> [WHAT IS EXPECTED] Reproduce the data below in full and to the letter, images excepted.

BEGIN THE DATA

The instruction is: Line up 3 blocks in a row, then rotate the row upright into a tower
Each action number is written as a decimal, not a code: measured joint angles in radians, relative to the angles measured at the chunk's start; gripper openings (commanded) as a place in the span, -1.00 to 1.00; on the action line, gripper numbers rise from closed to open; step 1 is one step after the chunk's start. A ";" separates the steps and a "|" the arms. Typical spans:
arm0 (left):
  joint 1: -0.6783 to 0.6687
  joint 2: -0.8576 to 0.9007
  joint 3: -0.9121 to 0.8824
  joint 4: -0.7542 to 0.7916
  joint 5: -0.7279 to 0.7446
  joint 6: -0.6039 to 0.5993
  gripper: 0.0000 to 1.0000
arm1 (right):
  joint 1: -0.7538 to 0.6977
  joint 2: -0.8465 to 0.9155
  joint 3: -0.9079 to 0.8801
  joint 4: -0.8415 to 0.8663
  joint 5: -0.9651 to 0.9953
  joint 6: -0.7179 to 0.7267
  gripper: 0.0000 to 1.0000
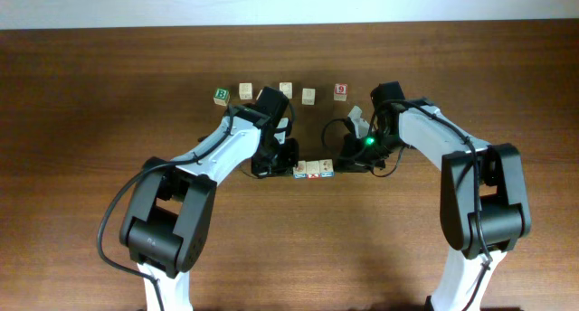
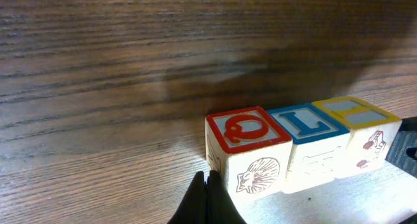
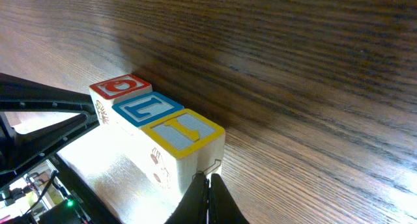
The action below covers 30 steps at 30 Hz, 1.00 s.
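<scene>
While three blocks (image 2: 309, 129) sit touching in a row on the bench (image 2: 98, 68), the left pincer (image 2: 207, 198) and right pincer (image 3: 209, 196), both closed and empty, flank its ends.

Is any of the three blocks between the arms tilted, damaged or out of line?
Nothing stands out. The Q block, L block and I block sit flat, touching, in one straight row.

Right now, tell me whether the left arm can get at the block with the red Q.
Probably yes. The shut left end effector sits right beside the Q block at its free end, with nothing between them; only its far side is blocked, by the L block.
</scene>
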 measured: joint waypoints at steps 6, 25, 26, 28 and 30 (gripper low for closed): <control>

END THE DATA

> [THE COMPLETED TASK]
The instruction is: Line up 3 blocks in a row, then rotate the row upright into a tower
Each action number is written as a decimal, not a code: measured joint angles in radians, relative to the angles measured at the chunk's start; gripper openings (commanded) as a place in the span, -1.00 to 1.00; on the action line, gripper numbers rise from closed to open; step 1 is one step after the chunk's start. A ";" separates the steps and a "|" the arms. Typical spans:
arm0 (left):
  joint 1: -0.6783 to 0.6687
  joint 2: -0.8576 to 0.9007
  joint 3: -0.9121 to 0.8824
  joint 4: -0.7542 to 0.7916
  joint 5: -0.7279 to 0.7446
  joint 6: -0.6039 to 0.5993
  gripper: 0.0000 to 1.0000
arm1 (right):
  joint 1: -0.7538 to 0.6977
  joint 2: -0.8465 to 0.9155
  joint 3: -0.9079 to 0.8801
  joint 4: -0.8415 to 0.8663
  joint 5: -0.9651 to 0.9953
  joint 6: -0.7179 to 0.7267
  gripper: 0.0000 to 1.0000
The action below covers 30 steps at 30 Hz, 1.00 s.
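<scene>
While three blocks (image 2: 309, 129) sit touching in a row on the bench (image 2: 98, 68), the left pincer (image 2: 207, 198) and right pincer (image 3: 209, 196), both closed and empty, flank its ends.

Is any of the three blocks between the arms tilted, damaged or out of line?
Nothing stands out. The Q block, L block and I block sit flat, touching, in one straight row.

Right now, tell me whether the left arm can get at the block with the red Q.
Probably yes. The shut left end effector sits right beside the Q block at its free end, with nothing between them; only its far side is blocked, by the L block.
</scene>
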 measured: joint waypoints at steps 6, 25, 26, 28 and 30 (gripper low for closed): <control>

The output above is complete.